- _Task goal_:
No pictures belong in the copy, but every line of the material below must be reproduced exactly.

- _Data_:

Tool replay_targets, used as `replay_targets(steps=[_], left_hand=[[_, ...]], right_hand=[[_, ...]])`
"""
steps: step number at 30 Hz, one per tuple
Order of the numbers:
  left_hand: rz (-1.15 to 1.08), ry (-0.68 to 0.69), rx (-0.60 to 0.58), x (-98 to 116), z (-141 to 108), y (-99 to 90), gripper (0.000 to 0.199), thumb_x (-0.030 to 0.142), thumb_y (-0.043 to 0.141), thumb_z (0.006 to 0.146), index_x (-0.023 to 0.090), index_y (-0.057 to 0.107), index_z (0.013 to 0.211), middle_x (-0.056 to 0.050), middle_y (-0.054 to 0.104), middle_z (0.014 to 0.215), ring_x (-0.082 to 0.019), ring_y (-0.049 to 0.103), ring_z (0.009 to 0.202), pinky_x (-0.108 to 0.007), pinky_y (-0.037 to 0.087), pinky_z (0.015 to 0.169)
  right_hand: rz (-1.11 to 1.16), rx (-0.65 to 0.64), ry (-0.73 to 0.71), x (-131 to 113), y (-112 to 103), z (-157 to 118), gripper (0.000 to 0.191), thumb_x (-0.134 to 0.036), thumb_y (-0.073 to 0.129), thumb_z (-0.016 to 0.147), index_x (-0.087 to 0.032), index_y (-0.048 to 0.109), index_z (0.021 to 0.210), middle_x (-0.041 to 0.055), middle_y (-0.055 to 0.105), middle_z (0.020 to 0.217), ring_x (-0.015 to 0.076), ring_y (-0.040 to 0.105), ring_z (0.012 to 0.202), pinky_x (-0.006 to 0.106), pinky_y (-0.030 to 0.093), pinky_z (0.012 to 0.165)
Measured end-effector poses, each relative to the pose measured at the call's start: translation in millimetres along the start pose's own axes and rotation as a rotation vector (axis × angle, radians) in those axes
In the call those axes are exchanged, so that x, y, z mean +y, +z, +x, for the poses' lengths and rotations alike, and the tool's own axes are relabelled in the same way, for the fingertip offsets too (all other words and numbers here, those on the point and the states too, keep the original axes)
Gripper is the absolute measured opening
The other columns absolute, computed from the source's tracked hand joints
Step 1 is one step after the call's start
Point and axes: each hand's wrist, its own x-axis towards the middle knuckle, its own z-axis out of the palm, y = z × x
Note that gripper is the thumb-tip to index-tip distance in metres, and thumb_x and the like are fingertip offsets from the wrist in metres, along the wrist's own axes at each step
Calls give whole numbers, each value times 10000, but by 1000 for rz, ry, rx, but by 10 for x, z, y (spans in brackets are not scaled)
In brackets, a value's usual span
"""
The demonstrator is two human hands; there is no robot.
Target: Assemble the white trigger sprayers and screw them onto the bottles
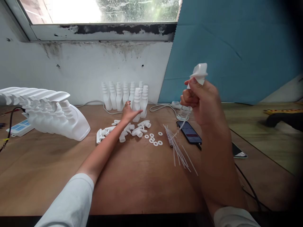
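Observation:
In my raised right hand [201, 99] is a white trigger spray head [199, 72], pinched with its top poking out above the thumb. A thin white tube [184, 122] hangs below that fist; the joint between them is hidden by the fingers. My left hand [129, 113] reaches out over the table, thumb spread from the fingers, with nothing visible in it. It is nearest to the small white bottles [136, 104] standing in a group by the wall; whether it touches one I cannot tell. Below it lie several loose spray heads [138, 130].
Flat white rings [152, 138] lie beside a bundle of thin tubes [178, 151]. A phone [190, 132] and a clear glass [183, 113] sit behind the right arm. Large white bottles [78, 124] stand in a row at left by a power strip [21, 127].

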Motion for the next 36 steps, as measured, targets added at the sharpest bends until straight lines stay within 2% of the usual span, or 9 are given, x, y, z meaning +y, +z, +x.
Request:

- _Reply_:
Tool replay_targets, used as `replay_targets(steps=[_], left_hand=[[_, ...]], right_hand=[[_, ...]])`
"""
steps: step number at 30 Hz, one per tuple
Order of the numbers:
  left_hand: rz (-1.15 to 1.08), ry (-0.68 to 0.69), rx (-0.60 to 0.58), x (-98 to 116), z (-141 to 108), y (-99 to 90), gripper (0.000 to 0.199), thumb_x (-0.030 to 0.142), thumb_y (-0.043 to 0.141), thumb_z (0.006 to 0.146), index_x (-0.023 to 0.090), index_y (-0.057 to 0.107), index_z (0.013 to 0.211), middle_x (-0.056 to 0.050), middle_y (-0.054 to 0.104), middle_z (0.014 to 0.215), ring_x (-0.082 to 0.019), ring_y (-0.049 to 0.103), ring_z (0.009 to 0.202), pinky_x (-0.108 to 0.007), pinky_y (-0.037 to 0.087), pinky_z (0.015 to 0.169)
  right_hand: rz (-1.11 to 1.16), rx (-0.65 to 0.64), ry (-0.73 to 0.71), x (-131 to 113), y (-112 to 103), z (-157 to 118), gripper (0.000 to 0.191), thumb_x (-0.134 to 0.036), thumb_y (-0.073 to 0.129), thumb_z (-0.016 to 0.147), index_x (-0.087 to 0.032), index_y (-0.048 to 0.109), index_z (0.021 to 0.210), middle_x (-0.041 to 0.055), middle_y (-0.055 to 0.105), middle_z (0.020 to 0.217), ring_x (-0.015 to 0.076), ring_y (-0.040 to 0.105), ring_z (0.012 to 0.202), pinky_x (-0.006 to 0.106), pinky_y (-0.030 to 0.093), pinky_z (0.012 to 0.165)
Measured end-effector poses, each relative to the pose measured at the call's start: translation in millimetres along the start pose's own axes and rotation as a rotation vector (axis × angle, radians) in those axes
In the call those axes are exchanged, so that x, y, z mean +y, +z, +x, for the poses' lengths and rotations alike, and the tool's own axes are relabelled in the same way, for the fingertip offsets too (all other words and numbers here, those on the point and the states too, keep the original axes)
Gripper is the absolute measured opening
The other columns absolute, computed from the source's tracked hand joints
Step 1 is one step after the call's start
Point and axes: each hand's wrist, its own x-axis towards the middle knuckle, its own z-axis out of the palm, y = z × x
Note that gripper is the thumb-tip to index-tip distance in metres, and thumb_x and the like are fingertip offsets from the wrist in metres, along the wrist's own axes at each step
Calls give whole numbers, each value times 10000, but by 1000 for rz, ry, rx, but by 10 for x, z, y (spans in brackets are not scaled)
In brackets, a value's usual span
"""
The demonstrator is two human hands; there is no robot.
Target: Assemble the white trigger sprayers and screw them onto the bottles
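Observation:
In my raised right hand [201, 99] is a white trigger spray head [199, 72], pinched with its top poking out above the thumb. A thin white tube [184, 122] hangs below that fist; the joint between them is hidden by the fingers. My left hand [129, 113] reaches out over the table, thumb spread from the fingers, with nothing visible in it. It is nearest to the small white bottles [136, 104] standing in a group by the wall; whether it touches one I cannot tell. Below it lie several loose spray heads [138, 130].
Flat white rings [152, 138] lie beside a bundle of thin tubes [178, 151]. A phone [190, 132] and a clear glass [183, 113] sit behind the right arm. Large white bottles [78, 124] stand in a row at left by a power strip [21, 127].
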
Motion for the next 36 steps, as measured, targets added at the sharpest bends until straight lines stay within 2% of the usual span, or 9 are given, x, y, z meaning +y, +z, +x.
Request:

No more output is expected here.